As the final days of the year are here, Indian taxpayers have a crucial deadline on December 31, 2025. This is the very last date that taxpayers can file a belated income tax return for the financial year 2024–25. If the taxpayer does not come within this window, they will not be able to correct the previous mistakes or file under the general penalty rates, which will make the much costlier “Updated Return” (ITR-U) the only alternative. Moreover, the government has also mentioned that any linking of PAN-Aadhaar that is not done by the end of this month will lead to the PAN card being dead for all practical purposes and that this may lead to the discontinuance of banking transactions and salary credits for a large number of workers in various sectors.
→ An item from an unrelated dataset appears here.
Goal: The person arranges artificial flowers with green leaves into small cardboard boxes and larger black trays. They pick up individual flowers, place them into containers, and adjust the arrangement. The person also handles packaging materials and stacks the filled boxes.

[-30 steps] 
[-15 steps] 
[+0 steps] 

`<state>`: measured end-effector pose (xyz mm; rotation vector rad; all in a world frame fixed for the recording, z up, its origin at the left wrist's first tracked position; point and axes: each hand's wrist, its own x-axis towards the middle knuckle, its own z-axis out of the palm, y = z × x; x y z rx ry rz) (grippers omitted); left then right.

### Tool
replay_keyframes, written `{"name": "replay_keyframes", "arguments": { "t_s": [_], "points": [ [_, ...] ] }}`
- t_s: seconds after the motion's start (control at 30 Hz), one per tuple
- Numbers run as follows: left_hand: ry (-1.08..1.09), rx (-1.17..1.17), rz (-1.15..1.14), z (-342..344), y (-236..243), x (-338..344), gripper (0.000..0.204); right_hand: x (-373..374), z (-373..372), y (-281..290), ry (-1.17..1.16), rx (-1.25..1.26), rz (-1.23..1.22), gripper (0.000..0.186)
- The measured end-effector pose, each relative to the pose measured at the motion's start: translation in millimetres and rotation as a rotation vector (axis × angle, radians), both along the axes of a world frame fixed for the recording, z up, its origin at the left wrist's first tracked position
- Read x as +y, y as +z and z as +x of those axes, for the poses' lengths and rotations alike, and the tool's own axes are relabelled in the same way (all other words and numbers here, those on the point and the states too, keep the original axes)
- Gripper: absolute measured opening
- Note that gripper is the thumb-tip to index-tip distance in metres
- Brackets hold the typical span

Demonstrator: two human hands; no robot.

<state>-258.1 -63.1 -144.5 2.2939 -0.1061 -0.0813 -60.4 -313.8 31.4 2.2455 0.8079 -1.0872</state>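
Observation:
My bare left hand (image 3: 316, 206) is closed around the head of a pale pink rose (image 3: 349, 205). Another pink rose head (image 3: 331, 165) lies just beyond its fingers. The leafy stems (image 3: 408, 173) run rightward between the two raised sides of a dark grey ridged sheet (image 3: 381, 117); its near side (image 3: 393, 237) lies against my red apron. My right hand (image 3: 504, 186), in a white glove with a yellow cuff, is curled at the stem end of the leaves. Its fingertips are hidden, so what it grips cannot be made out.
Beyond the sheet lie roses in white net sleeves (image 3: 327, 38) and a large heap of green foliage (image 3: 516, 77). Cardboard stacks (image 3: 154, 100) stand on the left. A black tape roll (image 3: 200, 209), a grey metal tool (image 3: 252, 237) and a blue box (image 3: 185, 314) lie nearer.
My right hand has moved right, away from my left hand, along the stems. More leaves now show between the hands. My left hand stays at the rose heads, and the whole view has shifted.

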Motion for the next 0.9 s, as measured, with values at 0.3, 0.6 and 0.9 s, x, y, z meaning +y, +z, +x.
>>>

New Tax Regime Gains Popularity with Enhanced Rebates
Apart from the new tax brackets, which are replacing the old ones for the present assessment period, the new tax system has become the default option and, most of the time, the better option for salaried employees. The basic exemption limit has been increased to ₹4 lakh, and a standard deduction of ₹75,000 has been provided; hence, individuals getting a salary up to ₹12.75 lakh per annum can effectively not pay tax at all because of the increased Section 87A rebate. This change in the tax planning is prompting many retail investors to abandon the age-old Section 80C instruments like LIC or PPF and switch to more lucrative equity-linked savings schemes (ELSS) or add to their direct market forays if they do not need the old regime’s specific deductions anymore.

Market Wealth Surge and Retail Investor Sentiment
Today, December 22, 2025, a great financial landscape happened as Sensex and Nifty 50 made a strong comeback and increased the wealth of investors by almost ₹4 lakh crore just in one session. The cleared IT and metal sectors have strengthened the confidence of retail investors as the “Santa Rally” at the end of the year is starting to take over. For personal finance lovers, this rising trend signifies the need to keep on making regular SIP contributions even when the market is turbulent. According to financial specialists, the Rupee, which is now stabilising around the 89.70 level, is giving an excellent opportunity for investors to rearrange their portfolios and take the profits from the top-performing large-cap shares.